The sense of humour and its nuances it has long been known that characterize the personality of a person.
In fact, one of the founders of English Empiricism, Lord Shaftesbury, in his «Essay on the Freedom of Wit and Humor» (1709), associated it with freedom and morality, as the quality of the cultured and rational subject who can independently perceive the facts and the deontic (legal) dimensions of social life, including politics and aesthetics.
How the man reacts with humor and how he uses it, is a characteristic property, whose social dimension has always been of concern to science. Indeed, the psychologist Rod Martin had, as early as 2003, elaborated four types of humour, which are now recognised and agreed upon by the entire scientific community.

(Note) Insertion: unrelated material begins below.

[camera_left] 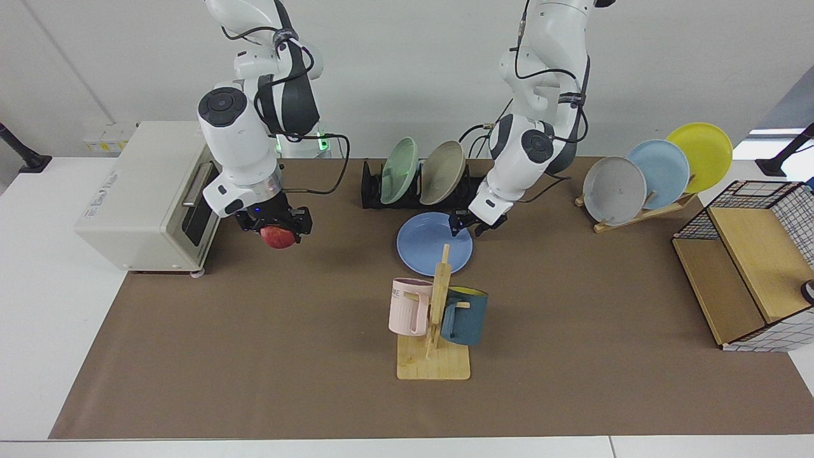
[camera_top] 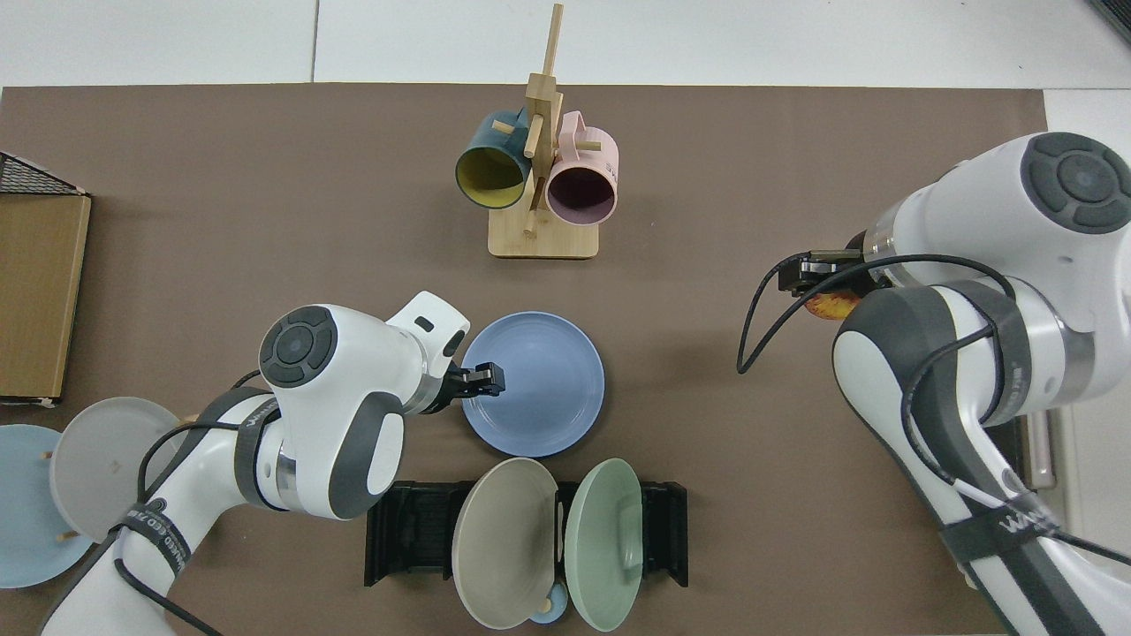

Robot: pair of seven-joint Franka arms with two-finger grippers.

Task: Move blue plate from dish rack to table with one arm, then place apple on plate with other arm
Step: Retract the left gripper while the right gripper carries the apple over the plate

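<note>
The blue plate (camera_left: 432, 245) (camera_top: 539, 389) lies flat on the brown mat of the table (camera_left: 254, 356), just in front of the black dish rack (camera_left: 371, 189) (camera_top: 402, 534). My left gripper (camera_left: 472, 224) (camera_top: 488, 381) hangs at the plate's rim on the rack side, fingers apart. The right gripper (camera_left: 277, 228) (camera_top: 817, 281) is shut on the red apple (camera_left: 278, 237) (camera_top: 831, 306) and holds it above the mat beside the toaster oven; in the top view the arm hides most of the apple.
A green and a beige plate stand in the rack. A wooden mug tree (camera_left: 434, 331) with a pink and a dark blue mug stands in front of the plate. A toaster oven (camera_left: 146, 197), a wooden stand (camera_left: 642, 213) with three plates and a wire-and-wood shelf (camera_left: 750, 267) line the sides.
</note>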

According to Martin there are the benign uses of humor, to strengthen the subject's ego (Self-enhancing) and to improve his/her relations with others (affiliative).
There are, however, also its pathological uses, such as sarcasm and irony with derogatory purposes towards others, aggressive and its self-sarcastic, self-reducing use to enhance the subject's relations with others (self-defeating).
The first type, according to his renowned study published in the Journal of Research in Personality, refers to the people we often encounter in our lives who are constantly telling anecdotes, or interjecting witty remarks into the conversation. The psychologically associative use of humor aims to enhance the subject's image to others and improve his/her relationships.
The second type is aimed at the subject itself because it strives to surround everything in its life with the spirit of humour in his attempt to feel as good.
The aggressive type of humor aims to insult the people and situations surrounding the subject, with ingredients of malicious sarcasm and irony, or ridicule.
The fourth type is characterized by the scientific community «counterproductive», because it resorts to the self-degradation of the subject himself, to self-sarcasm and reduction of his personality in order to attract the attention of others.